■ **Supplied material**:
-------------------------
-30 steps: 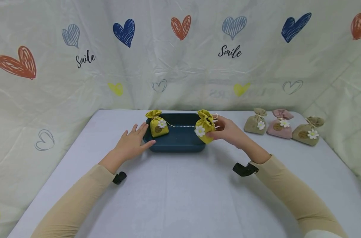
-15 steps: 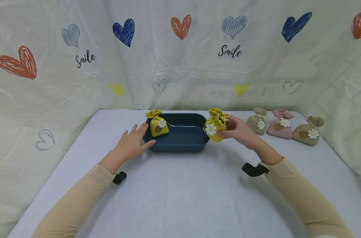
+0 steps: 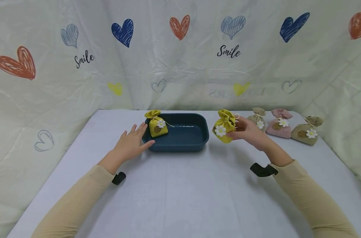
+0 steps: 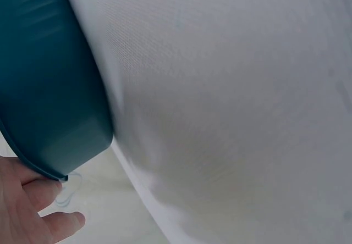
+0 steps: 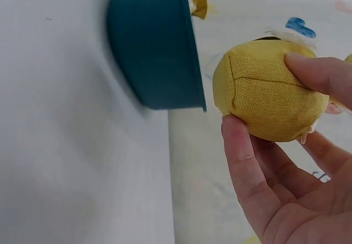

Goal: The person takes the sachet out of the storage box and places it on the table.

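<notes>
My right hand (image 3: 251, 133) pinches a yellow drawstring pouch (image 3: 225, 127) with a white daisy on its front, held just right of the dark teal basin (image 3: 180, 147). In the right wrist view the underside of that pouch (image 5: 269, 93) faces the camera, with thumb and fingers around it. A second yellow pouch (image 3: 158, 127) leans upright inside the basin's left end. Against the basin's left rim rests my left hand (image 3: 129, 143), fingers spread and straight. The left wrist view has the basin's outer wall (image 4: 49, 90) with the left hand's fingers at its rim.
Several pouches stand at the back right: a beige one (image 3: 259, 115) partly hidden behind my right hand, a pink one (image 3: 280, 127) and a brown one (image 3: 305, 135). A white cloth covers the table (image 3: 180, 191). Behind it hangs a curtain (image 3: 180, 66) printed with hearts.
My right hand has moved to the right with the yellow pouch, from over the basin's right end to outside it. The left hand has stayed at the left rim.
</notes>
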The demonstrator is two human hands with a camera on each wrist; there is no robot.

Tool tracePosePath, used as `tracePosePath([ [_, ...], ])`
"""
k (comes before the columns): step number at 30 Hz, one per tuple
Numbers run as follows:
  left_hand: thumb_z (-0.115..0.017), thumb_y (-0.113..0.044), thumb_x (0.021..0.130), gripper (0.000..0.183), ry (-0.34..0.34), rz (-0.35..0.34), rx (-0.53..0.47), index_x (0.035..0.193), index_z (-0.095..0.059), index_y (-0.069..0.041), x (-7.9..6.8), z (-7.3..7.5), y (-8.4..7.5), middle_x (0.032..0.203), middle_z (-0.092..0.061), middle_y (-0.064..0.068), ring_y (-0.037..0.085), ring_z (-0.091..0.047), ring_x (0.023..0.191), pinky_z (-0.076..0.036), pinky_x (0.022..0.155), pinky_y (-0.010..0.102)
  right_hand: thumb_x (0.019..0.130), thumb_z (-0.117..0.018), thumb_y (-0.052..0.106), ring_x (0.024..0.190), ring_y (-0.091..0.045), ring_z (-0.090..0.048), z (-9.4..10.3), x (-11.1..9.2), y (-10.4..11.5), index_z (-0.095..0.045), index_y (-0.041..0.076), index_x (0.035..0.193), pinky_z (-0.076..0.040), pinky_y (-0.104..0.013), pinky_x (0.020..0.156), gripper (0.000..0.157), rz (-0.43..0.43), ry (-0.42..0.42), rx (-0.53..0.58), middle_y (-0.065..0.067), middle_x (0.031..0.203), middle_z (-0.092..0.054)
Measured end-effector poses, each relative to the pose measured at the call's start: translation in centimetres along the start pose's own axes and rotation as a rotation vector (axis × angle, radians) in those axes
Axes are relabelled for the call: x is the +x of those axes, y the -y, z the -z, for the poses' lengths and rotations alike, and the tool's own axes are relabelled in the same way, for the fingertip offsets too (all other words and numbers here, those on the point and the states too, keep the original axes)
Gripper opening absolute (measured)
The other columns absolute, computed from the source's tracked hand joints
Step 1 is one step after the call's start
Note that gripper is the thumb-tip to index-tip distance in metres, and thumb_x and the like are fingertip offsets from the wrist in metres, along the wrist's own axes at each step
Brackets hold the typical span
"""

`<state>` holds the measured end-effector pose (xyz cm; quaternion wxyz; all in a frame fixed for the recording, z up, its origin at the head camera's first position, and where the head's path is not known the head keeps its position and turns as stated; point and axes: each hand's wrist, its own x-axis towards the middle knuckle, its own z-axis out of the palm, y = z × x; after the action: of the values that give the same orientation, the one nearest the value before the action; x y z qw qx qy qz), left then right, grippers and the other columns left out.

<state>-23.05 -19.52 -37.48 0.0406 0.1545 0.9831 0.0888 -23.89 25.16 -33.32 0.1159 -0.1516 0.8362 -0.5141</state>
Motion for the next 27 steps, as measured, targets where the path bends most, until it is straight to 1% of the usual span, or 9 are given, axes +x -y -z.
tracePosePath([
  [3, -0.044, -0.064, 0.103, 0.09, -0.001, 0.003, 0.0, 0.165, -0.016, -0.006, 0.0, -0.1, 0.1, 0.17, -0.014, 0.013, 0.045, -0.012, 0.153, -0.015, 0.117, 0.07, 0.097, -0.07, 0.014, 0.111, -0.018, -0.062, 0.3, -0.1, -0.4, -0.037, -0.004, 0.152, -0.058, -0.032, 0.087, 0.067, -0.004, 0.002, -0.014, -0.029, 0.138, -0.055],
  [6, -0.045, -0.064, 0.103, 0.09, -0.006, 0.002, -0.006, 0.165, -0.016, -0.005, -0.1, -0.2, 0.1, 0.17, -0.014, 0.013, 0.045, -0.012, 0.153, -0.015, 0.116, 0.07, 0.096, -0.069, 0.012, 0.108, -0.013, -0.063, 0.6, -0.3, -0.9, -0.037, -0.005, 0.152, -0.058, -0.034, 0.087, 0.067, -0.006, 0.01, 0.001, -0.03, 0.139, -0.055],
  [8, -0.044, -0.065, 0.103, 0.091, -0.008, 0.003, -0.004, 0.165, -0.016, -0.006, -0.1, -0.3, 0.1, 0.17, -0.014, 0.013, 0.045, -0.012, 0.153, -0.015, 0.117, 0.07, 0.096, -0.069, 0.011, 0.107, -0.01, -0.063, 0.9, -0.5, -1.3, -0.037, -0.006, 0.151, -0.058, -0.033, 0.087, 0.066, -0.009, 0.013, 0.011, -0.031, 0.139, -0.053],
  [10, -0.044, -0.066, 0.102, 0.091, -0.011, 0.002, -0.004, 0.165, -0.016, -0.005, -0.1, -0.3, 0.1, 0.17, -0.014, 0.013, 0.045, -0.013, 0.153, -0.015, 0.117, 0.07, 0.097, -0.068, 0.012, 0.106, -0.008, -0.062, 1.2, -0.7, -1.7, -0.037, -0.006, 0.151, -0.058, -0.031, 0.086, 0.065, -0.012, 0.014, 0.007, -0.03, 0.14, -0.053],
  [14, -0.044, -0.066, 0.102, 0.092, -0.02, -0.002, 0.0, 0.165, -0.017, -0.005, 0.0, -0.4, 0.0, 0.17, -0.014, 0.014, 0.046, -0.014, 0.153, -0.015, 0.116, 0.07, 0.098, -0.067, 0.015, 0.108, -0.008, -0.06, 2.0, -1.2, -2.3, -0.038, -0.007, 0.149, -0.056, -0.026, 0.085, 0.063, -0.025, 0.0, -0.029, -0.029, 0.14, -0.052],
  [20, -0.044, -0.065, 0.103, 0.091, -0.016, 0.002, 0.001, 0.165, -0.016, -0.006, -0.1, -0.3, 0.1, 0.17, -0.013, 0.013, 0.045, -0.013, 0.153, -0.015, 0.116, 0.07, 0.1, -0.067, 0.02, 0.108, -0.003, -0.057, 3.4, -2.0, -2.8, -0.034, -0.008, 0.152, -0.054, -0.022, 0.086, 0.068, -0.061, -0.015, -0.078, -0.031, 0.143, -0.049],
  [23, -0.044, -0.065, 0.103, 0.09, -0.01, 0.003, -0.002, 0.165, -0.016, -0.006, -0.1, -0.3, 0.1, 0.17, -0.013, 0.013, 0.045, -0.013, 0.153, -0.015, 0.116, 0.07, 0.099, -0.067, 0.019, 0.107, 0.0, -0.056, 4.0, -2.3, -3.3, -0.034, -0.009, 0.15, -0.053, -0.021, 0.085, 0.066, -0.066, -0.026, -0.087, -0.031, 0.142, -0.049],
  [27, -0.044, -0.066, 0.102, 0.091, -0.006, 0.004, -0.004, 0.165, -0.016, -0.005, 0.0, -0.3, 0.1, 0.17, -0.013, 0.013, 0.045, -0.012, 0.153, -0.014, 0.116, 0.07, 0.1, -0.067, 0.019, 0.105, 0.003, -0.054, 4.7, -2.8, -4.0, -0.03, -0.008, 0.154, -0.053, -0.019, 0.084, 0.071, -0.067, -0.036, -0.101, -0.033, 0.143, -0.047],
])
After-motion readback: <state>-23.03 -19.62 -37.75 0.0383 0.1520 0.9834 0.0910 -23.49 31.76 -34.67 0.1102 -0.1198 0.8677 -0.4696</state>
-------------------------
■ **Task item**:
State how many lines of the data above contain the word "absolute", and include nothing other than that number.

■ **Solution for this exercise**:
2